FIG. 15 is a front view illustrating a conventional rotation drive system of a return roller and a discharge roller.

[Explanation of symbols]

 3 Discharge roller 3d Lower roller (drive-side roller) 304 Endless belt (return means) 306 Return pulley 306d Return shaft 308 Intermediate pulley 308d Intermediate pulley shaft 310 Common member

Claims (3)

[Claims] 1. An end portion of a sheet medium discharged from a discharge means comprising a pair of rollers onto a stacking means on an upstream side in a discharge direction of the sheet medium by the discharge means is provided at an alignment position. Means for stacking and aligning the sheet-like medium by abutting against the set up wall, and applying an external force to the sheet-like medium discharged onto the stacking means to move the sheet-like medium toward the upright wall and align the sheet-like medium.
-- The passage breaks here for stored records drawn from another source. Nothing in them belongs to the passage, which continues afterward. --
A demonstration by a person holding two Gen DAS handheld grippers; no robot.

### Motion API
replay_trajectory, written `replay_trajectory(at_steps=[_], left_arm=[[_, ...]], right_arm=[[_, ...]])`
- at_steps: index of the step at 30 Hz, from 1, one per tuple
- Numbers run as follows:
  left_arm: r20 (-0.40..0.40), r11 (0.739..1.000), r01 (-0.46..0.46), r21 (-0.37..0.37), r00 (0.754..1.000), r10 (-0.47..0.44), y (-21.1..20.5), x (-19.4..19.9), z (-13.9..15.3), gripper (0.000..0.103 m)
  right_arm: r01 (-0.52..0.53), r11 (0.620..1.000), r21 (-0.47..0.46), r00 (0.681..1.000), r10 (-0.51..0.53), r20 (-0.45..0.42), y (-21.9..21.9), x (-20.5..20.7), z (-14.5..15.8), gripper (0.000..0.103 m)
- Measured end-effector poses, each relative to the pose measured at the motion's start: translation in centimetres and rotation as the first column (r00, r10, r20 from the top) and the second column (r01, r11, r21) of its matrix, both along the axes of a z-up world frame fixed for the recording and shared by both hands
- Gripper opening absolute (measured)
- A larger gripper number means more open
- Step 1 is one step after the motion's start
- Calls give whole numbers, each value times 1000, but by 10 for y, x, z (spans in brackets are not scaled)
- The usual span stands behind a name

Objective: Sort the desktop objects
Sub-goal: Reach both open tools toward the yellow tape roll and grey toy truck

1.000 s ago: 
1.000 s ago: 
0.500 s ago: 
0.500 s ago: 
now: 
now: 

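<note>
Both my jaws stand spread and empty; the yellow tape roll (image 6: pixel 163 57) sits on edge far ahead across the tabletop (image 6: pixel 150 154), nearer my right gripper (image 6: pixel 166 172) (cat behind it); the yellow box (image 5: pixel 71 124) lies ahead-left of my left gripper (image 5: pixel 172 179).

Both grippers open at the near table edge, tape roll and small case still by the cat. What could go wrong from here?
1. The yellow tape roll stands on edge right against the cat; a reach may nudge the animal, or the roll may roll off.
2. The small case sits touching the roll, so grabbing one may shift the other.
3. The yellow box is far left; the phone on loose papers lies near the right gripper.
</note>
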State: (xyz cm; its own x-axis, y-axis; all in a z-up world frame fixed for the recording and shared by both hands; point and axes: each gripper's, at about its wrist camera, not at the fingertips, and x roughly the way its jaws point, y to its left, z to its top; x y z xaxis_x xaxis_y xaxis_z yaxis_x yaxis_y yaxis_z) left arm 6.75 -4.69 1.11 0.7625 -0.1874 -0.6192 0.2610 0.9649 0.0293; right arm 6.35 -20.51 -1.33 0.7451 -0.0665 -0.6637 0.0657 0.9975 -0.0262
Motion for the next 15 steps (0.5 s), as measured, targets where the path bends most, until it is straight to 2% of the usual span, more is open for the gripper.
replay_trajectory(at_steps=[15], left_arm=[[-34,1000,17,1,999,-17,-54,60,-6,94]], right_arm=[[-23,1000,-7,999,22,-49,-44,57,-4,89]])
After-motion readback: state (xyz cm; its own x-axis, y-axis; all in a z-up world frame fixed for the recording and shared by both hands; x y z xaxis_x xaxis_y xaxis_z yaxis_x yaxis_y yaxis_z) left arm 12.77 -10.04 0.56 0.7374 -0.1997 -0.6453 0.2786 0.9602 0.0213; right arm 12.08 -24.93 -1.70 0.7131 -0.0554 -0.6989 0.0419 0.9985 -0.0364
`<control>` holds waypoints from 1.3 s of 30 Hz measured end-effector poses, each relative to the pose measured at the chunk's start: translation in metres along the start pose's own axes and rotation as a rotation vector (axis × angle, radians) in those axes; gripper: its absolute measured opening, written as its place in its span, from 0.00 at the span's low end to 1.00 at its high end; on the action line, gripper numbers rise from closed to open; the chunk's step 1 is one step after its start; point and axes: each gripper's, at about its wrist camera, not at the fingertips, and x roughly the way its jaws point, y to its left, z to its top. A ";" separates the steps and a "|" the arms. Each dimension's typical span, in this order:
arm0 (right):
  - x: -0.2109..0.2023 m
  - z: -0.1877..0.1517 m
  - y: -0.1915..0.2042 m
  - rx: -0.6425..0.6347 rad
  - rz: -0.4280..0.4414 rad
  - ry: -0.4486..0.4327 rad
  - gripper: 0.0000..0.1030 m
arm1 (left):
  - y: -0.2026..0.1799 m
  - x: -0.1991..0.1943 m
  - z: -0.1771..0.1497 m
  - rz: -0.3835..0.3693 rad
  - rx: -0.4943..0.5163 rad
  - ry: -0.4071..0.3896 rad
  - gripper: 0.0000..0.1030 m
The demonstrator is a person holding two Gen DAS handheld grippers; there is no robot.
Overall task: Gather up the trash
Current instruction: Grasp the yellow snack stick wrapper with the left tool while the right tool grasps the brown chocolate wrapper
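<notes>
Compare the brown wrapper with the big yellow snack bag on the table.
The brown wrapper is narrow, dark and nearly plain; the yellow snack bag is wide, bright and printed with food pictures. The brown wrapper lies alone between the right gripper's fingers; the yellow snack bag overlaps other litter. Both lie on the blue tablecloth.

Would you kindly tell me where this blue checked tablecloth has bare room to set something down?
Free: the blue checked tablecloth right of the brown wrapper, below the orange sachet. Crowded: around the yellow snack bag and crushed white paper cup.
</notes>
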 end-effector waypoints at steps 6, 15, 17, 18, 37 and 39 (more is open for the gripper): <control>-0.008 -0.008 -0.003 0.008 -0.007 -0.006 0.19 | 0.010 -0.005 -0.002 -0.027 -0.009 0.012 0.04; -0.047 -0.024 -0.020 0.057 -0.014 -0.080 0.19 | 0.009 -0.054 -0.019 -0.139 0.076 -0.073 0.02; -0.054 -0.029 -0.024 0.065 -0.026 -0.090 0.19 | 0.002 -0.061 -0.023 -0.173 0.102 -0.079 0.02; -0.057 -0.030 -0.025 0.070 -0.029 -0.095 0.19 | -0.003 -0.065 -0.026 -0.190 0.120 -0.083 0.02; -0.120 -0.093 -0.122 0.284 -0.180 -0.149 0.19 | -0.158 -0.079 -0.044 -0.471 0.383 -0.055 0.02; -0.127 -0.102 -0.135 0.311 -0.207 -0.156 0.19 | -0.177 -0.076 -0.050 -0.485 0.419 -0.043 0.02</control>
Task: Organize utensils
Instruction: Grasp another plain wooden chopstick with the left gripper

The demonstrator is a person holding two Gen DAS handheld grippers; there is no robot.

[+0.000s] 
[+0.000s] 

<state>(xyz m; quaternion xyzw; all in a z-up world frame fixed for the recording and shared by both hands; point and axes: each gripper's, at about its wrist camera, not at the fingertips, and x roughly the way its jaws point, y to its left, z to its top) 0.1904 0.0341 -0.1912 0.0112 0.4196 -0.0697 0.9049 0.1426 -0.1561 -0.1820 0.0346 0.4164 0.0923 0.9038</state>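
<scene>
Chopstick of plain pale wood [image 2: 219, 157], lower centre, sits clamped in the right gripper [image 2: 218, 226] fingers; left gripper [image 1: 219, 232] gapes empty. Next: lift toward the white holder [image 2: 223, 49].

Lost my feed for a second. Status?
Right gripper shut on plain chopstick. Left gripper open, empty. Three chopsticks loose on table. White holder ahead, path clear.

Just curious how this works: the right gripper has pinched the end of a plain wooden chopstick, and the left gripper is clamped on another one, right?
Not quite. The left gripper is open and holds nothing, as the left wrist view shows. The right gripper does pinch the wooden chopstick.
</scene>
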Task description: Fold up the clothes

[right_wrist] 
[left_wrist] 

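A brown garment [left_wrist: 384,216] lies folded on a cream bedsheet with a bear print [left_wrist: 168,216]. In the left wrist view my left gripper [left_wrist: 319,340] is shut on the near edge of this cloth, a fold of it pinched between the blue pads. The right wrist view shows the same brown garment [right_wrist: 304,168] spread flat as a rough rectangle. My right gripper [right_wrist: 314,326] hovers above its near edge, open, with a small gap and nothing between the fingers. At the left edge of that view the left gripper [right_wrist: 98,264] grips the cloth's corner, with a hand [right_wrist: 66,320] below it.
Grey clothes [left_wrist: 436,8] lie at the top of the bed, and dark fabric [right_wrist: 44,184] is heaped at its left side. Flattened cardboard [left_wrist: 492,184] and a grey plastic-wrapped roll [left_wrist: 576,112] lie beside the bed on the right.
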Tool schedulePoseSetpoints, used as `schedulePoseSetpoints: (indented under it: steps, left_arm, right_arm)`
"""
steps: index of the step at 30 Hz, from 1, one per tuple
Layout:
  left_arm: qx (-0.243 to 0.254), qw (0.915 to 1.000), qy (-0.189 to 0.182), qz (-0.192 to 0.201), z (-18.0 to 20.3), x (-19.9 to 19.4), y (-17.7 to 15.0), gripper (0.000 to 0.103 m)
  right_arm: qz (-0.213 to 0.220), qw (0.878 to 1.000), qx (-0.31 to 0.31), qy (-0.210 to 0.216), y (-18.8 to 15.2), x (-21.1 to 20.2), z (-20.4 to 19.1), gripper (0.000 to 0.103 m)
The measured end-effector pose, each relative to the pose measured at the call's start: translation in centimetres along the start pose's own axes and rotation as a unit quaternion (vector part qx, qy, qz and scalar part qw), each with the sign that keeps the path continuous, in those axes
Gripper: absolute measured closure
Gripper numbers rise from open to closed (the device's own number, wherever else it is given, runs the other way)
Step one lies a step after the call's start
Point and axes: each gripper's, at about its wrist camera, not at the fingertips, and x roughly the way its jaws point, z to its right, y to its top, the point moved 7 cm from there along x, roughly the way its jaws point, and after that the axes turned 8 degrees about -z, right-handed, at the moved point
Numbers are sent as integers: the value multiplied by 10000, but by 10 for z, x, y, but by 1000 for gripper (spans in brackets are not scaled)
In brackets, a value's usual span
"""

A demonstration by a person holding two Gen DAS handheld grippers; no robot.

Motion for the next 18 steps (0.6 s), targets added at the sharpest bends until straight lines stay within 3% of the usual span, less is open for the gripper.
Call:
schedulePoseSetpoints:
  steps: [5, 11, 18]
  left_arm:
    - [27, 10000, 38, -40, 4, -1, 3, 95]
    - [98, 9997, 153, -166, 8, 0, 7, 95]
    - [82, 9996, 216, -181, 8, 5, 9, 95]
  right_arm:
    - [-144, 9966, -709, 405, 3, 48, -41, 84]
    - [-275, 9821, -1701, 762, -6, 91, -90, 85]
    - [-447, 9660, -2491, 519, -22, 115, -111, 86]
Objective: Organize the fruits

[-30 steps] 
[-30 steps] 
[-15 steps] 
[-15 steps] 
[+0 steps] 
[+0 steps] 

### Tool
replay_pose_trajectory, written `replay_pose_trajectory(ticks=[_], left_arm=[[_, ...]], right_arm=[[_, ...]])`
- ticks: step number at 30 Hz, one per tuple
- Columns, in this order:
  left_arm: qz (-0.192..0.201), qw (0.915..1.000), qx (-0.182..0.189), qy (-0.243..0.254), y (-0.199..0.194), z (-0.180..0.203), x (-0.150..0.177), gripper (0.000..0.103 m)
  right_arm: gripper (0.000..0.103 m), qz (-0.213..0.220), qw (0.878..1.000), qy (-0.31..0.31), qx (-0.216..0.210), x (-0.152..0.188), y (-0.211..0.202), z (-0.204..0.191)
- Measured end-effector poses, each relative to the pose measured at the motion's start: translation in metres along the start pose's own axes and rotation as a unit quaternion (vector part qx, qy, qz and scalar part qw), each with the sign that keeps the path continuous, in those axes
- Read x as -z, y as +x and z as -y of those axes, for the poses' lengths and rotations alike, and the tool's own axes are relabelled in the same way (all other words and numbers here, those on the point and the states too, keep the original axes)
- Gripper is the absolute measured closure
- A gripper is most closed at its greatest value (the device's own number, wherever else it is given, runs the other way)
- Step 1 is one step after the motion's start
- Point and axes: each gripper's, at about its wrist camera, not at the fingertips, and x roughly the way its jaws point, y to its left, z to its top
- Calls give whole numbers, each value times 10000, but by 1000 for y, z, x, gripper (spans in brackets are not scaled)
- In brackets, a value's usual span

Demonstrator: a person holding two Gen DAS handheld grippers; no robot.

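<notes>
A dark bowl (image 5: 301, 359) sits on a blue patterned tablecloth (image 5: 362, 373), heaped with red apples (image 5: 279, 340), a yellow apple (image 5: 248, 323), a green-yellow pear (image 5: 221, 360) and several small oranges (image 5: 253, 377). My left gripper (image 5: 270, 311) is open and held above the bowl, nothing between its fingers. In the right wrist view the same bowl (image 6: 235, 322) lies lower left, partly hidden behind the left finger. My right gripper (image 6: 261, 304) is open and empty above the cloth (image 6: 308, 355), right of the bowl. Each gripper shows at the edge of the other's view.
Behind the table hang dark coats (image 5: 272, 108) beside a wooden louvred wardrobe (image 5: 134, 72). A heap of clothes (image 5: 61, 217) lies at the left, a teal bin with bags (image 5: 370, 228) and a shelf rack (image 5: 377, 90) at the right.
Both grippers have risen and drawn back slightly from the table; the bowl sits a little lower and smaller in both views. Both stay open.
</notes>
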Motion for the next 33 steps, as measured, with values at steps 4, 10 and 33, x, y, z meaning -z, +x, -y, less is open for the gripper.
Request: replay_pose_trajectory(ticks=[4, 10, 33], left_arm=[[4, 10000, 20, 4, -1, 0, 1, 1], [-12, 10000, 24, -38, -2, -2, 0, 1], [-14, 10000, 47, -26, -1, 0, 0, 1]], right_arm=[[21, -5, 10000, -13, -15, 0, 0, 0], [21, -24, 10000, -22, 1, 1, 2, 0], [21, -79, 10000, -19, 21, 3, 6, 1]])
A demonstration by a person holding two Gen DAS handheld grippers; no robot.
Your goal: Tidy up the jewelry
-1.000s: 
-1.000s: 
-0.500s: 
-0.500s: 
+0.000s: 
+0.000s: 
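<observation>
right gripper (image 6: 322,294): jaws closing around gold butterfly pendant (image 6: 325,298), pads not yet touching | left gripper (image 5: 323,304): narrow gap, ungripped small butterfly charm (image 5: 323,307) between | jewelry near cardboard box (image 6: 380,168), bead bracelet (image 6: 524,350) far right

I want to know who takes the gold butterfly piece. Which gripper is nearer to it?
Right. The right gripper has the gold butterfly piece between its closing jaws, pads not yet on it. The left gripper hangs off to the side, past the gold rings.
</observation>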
In the sheet-shaped medium aligning device provided with a means, a return shaft that is a rotation axis of a return pulley that supports the return means, and an intermediate pulley shaft that is an axis of an intermediate pulley that transmits rotation to the return pulley, form the discharge unit. A configuration in which a drive-side roller shaft, which is the axis of the drive-side roller, is interposed between the pair of rollers to form a substantially line-up arrangement; and the return pulley, the intermediate pulley, and the drive-side roller are coaxially integrated. A configuration in which three of the drive-side pulleys are wound around a common belt, and the drive-side roller is connected to a drive source; and the return pulley and the intermediate pulley are supported by a common member, and A sheet-like medium aligning device comprising a structure integrally slidable in a direction perpendicular to the axial direction of the driving roller shaft. 2. The sheet-shaped medium aligning device according to claim 1, wherein the driving roller shaft is slidably fitted in an elongated hole formed in the common member, and the intermediate pulley shaft is driven by the driving member. A sheet-shaped medium aligning device, wherein the return roller is provided on an eccentric cam rotated by a source to cause the return roller to perform an elliptical motion in accordance with the rotation of the eccentric cam. 3. The sheet-like medium aligning apparatus according to claim 1, wherein a surface portion of the common belt is formed of an elastic body.